Thank you so much for your kind words everyone & for taking the time to reply. In regard to the quote above, do you have a bit more information on this jacket & maybe some photos? and how did it 'convert'? sounds like a fantastic design to resurrect

I will also get some photos up shortly of the hand warmer pockets, definitely the way forward!


----------



## Zingari (Jul 9, 2007)

BarringtonAyre said:


> Thank you so much for your kind words everyone & for taking the time to reply. In regard to the quote above, do you have a bit more information on this jacket & maybe some photos? and how did it 'convert'? sounds like a fantastic design to resurrect
> 
> I will also get some photos up shortly of the hand warmer pockets, definitely the way forward!


Here you go - a fantastic idea. If anyone has one in 40" that I can liberate please let me know. Why Barbour will not remake it is beyond me.


----------



## Howard (Dec 7, 2004)

Why would you need a shooting jacket for?


----------



## Kav (Jun 19, 2005)

To keep warm while bagging Pathmark cart attendants with a paint gun.


----------



## jackmccullough (May 10, 2006)

GBR said:


> If you shoot regualrly then it is correct, if you never shoot then it is affectation or costume.

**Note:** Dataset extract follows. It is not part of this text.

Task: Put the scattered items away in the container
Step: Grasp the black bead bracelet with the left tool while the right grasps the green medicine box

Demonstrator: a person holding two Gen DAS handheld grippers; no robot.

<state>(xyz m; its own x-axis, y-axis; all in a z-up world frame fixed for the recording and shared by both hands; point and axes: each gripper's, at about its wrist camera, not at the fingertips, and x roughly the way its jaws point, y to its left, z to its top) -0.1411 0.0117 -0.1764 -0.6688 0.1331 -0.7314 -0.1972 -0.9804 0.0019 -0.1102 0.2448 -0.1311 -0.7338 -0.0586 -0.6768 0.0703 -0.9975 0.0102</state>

With regard to the shoulder pad, I agree. With regard to the bi-swing back, no. They are functional even if all you want is a bit more flexibility for everyday activities.


----------



## Howard (Dec 7, 2004)

Kav said:


> To keep warm while bagging Pathmark cart attendants with a paint gun.


You Know Kav,I wish that could happen.


----------



## BarringtonAyre (Nov 9, 2008)

Zingari said:


> Here you go - a fantastic idea. If anyone has one in 40" that I can liberate please let me know. Why Barbour will not remake it is beyond me.


ooo I like that! looks like I may have found my next piece of clothing!!!

Will keep everyone informed how I go on!


----------